### Directions for this task
Every line in the records below with the string "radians" is to be copied out.

[Saved entries]

[Start of section]

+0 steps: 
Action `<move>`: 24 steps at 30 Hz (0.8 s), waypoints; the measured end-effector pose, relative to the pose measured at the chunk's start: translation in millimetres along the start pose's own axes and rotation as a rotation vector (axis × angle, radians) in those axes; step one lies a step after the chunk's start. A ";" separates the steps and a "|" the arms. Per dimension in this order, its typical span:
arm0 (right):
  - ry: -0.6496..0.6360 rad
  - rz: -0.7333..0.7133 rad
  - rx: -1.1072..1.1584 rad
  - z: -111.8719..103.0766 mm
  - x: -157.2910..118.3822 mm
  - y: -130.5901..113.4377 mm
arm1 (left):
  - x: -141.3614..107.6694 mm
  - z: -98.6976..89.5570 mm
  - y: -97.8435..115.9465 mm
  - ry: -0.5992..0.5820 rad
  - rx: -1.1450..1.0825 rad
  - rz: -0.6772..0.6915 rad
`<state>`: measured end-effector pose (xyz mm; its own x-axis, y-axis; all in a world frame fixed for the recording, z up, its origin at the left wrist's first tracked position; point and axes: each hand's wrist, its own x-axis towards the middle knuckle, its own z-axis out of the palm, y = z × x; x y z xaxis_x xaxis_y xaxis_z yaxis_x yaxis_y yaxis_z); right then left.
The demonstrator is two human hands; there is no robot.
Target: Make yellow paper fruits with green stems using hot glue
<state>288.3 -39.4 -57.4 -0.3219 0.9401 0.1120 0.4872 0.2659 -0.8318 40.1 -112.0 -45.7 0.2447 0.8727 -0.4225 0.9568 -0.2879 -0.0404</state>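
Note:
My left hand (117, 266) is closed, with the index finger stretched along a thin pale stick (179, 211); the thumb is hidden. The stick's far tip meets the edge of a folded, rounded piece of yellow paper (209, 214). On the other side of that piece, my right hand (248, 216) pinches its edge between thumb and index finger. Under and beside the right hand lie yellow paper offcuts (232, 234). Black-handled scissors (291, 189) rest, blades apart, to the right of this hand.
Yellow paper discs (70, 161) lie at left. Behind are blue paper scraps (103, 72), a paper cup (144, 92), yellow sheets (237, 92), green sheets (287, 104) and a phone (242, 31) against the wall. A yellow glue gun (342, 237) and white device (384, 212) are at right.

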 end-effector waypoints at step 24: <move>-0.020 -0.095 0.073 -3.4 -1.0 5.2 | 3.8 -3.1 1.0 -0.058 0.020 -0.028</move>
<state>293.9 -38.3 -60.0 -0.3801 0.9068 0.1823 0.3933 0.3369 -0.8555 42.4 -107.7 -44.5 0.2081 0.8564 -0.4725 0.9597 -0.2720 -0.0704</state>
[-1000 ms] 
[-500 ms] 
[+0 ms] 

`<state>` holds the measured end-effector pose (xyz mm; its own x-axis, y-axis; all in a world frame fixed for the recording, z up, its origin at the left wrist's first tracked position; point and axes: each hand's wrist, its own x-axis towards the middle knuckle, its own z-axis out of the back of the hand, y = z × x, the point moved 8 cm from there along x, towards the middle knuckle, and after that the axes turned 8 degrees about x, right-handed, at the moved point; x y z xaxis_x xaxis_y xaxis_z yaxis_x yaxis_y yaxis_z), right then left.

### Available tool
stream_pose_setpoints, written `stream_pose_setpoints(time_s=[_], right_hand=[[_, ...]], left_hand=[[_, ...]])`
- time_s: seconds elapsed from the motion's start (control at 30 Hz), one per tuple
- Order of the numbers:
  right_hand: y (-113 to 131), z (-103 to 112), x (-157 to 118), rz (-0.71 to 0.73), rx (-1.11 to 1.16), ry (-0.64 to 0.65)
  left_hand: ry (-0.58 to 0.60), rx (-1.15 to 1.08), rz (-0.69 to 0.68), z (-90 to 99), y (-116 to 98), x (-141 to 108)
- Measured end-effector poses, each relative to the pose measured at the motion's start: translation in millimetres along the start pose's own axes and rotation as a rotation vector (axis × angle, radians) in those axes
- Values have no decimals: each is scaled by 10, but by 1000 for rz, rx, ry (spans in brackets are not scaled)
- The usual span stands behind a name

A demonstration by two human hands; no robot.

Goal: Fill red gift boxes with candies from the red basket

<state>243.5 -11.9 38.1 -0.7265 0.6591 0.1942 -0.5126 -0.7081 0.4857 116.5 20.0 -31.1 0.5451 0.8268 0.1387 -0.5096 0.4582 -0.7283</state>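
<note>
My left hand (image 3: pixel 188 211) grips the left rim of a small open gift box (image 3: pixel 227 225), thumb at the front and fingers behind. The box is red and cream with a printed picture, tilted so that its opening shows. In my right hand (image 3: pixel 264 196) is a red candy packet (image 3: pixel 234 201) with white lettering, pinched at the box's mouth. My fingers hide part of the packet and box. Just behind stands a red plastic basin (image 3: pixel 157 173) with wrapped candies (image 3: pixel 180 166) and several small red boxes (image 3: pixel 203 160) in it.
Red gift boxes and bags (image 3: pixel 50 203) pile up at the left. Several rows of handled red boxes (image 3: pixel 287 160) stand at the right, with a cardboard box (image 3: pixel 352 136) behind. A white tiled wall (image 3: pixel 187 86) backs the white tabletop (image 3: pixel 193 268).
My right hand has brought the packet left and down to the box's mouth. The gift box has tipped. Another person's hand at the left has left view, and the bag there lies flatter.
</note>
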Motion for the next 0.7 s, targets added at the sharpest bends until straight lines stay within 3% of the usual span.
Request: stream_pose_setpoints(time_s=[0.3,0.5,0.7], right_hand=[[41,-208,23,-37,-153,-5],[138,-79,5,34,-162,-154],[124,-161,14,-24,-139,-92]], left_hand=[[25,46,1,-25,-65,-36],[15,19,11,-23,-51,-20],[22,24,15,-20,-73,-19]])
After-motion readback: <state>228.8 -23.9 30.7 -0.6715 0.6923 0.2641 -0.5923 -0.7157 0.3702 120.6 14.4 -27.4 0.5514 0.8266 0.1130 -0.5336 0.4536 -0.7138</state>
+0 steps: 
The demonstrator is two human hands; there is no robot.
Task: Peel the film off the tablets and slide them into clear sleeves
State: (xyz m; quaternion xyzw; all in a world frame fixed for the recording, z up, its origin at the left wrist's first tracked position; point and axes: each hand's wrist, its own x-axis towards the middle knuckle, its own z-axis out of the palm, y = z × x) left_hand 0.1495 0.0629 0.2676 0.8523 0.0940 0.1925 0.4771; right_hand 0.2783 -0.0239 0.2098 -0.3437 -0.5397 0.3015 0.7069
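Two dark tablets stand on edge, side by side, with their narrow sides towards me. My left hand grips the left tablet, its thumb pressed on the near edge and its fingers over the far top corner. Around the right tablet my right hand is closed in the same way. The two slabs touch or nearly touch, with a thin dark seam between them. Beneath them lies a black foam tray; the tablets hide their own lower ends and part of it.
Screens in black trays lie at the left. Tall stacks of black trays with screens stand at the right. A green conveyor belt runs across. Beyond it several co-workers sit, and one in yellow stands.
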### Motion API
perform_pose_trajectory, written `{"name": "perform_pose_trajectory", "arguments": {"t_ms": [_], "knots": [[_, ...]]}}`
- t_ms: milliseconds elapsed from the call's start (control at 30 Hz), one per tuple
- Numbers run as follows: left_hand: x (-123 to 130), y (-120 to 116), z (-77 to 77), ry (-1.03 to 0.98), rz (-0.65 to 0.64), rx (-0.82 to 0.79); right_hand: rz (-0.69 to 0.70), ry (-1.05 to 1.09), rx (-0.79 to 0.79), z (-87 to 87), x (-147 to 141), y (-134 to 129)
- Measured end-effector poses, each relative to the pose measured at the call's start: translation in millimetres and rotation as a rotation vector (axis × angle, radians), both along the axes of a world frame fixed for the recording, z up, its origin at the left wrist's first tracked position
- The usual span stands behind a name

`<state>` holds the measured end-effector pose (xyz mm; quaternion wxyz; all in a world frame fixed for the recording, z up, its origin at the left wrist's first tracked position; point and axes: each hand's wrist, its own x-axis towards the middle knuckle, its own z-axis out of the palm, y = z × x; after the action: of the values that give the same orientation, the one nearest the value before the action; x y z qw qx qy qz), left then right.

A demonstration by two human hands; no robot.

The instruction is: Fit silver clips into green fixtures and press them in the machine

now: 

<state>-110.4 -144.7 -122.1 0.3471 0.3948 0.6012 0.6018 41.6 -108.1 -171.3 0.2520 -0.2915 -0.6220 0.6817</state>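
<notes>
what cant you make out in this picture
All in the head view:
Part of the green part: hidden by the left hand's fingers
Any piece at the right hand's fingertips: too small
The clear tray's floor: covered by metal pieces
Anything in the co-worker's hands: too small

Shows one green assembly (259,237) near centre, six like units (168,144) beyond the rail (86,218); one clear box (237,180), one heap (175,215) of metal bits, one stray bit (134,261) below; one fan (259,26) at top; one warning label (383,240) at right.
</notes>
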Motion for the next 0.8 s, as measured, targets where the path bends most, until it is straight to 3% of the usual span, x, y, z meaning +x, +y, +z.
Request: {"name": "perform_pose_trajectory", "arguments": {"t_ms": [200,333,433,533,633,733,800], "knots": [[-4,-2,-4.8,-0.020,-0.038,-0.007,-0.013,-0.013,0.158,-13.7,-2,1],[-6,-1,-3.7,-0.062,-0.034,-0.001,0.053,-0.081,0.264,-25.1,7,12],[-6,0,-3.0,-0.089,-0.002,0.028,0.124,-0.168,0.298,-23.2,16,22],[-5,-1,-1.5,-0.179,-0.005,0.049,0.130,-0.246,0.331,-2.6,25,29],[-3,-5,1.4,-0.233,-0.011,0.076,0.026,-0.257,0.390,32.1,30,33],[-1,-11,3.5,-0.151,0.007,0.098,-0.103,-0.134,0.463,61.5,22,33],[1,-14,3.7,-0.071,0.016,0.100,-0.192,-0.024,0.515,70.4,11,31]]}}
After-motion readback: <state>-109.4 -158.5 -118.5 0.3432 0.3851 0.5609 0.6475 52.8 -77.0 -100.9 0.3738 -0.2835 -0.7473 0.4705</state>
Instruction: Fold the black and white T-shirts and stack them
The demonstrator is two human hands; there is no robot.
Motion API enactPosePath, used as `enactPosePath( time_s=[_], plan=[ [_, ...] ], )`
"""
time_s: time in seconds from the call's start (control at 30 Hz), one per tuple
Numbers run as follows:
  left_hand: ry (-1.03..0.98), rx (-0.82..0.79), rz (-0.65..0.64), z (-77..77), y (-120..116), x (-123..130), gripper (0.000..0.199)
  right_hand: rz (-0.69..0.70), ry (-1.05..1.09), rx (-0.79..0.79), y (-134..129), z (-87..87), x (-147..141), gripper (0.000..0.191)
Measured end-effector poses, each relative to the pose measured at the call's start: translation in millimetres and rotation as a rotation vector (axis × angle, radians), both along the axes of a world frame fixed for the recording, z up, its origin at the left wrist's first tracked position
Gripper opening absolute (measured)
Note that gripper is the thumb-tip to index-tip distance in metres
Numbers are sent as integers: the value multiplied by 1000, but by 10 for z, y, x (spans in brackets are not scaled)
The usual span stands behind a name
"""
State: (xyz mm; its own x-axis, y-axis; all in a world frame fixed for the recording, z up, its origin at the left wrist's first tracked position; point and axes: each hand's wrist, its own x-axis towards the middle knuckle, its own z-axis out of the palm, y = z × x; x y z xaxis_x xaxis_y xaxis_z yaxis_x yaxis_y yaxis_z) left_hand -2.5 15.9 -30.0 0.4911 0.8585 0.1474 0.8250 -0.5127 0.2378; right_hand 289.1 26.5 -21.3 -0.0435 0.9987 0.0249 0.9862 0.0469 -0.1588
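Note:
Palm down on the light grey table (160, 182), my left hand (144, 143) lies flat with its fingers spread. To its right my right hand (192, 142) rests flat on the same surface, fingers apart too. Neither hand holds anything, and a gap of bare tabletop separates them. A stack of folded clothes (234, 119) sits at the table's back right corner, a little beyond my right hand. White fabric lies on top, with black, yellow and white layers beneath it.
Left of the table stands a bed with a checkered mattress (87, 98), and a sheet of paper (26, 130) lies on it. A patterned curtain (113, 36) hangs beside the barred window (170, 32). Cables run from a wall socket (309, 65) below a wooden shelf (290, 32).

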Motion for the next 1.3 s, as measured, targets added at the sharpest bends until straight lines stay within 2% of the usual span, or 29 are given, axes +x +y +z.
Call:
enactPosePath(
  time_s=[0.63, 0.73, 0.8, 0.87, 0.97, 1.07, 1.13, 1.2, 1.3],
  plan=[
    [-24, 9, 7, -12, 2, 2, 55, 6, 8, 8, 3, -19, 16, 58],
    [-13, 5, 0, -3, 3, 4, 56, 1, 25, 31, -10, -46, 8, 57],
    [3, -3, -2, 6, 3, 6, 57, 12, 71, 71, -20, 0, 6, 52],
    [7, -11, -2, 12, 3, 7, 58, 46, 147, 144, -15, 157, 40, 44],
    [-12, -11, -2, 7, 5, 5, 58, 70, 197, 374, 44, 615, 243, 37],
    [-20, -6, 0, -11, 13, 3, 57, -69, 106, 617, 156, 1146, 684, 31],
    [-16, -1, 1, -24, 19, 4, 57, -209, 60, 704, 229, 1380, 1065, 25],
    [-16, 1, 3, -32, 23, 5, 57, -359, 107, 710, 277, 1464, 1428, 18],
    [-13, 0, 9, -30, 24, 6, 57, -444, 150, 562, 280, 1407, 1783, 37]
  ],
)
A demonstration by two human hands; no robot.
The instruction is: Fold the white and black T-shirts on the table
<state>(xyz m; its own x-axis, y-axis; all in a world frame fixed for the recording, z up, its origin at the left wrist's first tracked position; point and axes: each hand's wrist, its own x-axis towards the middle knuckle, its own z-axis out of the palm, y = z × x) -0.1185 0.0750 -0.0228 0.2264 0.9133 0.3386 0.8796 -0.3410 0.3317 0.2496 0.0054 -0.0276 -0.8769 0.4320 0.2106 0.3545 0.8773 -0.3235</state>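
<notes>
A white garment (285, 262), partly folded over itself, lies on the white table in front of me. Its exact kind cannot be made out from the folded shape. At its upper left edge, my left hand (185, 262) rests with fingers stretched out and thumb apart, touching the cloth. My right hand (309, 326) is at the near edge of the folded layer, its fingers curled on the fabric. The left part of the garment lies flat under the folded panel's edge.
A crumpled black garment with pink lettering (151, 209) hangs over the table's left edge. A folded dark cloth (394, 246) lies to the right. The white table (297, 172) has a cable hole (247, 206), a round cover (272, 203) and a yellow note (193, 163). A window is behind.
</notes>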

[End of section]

### Answer to the problem
Action `<move>`: 24 steps at 30 Hz (0.8 s), waypoints; the measured end-effector pose, relative to the pose measured at the chunk's start: translation in millimetres along the start pose's own axes and rotation as a rotation vector (axis × angle, radians) in those axes; step one lies a step after the chunk's start. A ";" separates the steps and a "|" the arms. Per dimension in this order, its typical span:
- Measured end-effector poses, each relative to the pose measured at the motion's start: translation in millimetres along the start pose's own axes and rotation as a rotation vector (axis × angle, radians) in those axes
- Measured end-effector poses, each relative to the pose measured at the call's start: translation in millimetres and rotation as a rotation vector (axis × angle, radians), both along the axes of a world frame fixed for the recording, z up, its origin at the left wrist's first tracked position
Measured end-effector poses, each relative to the pose measured at the call's start: translation in millimetres and rotation as a rotation vector (axis × angle, radians), both along the axes of a world frame fixed for the recording, z up, its origin at the left wrist's first tracked position

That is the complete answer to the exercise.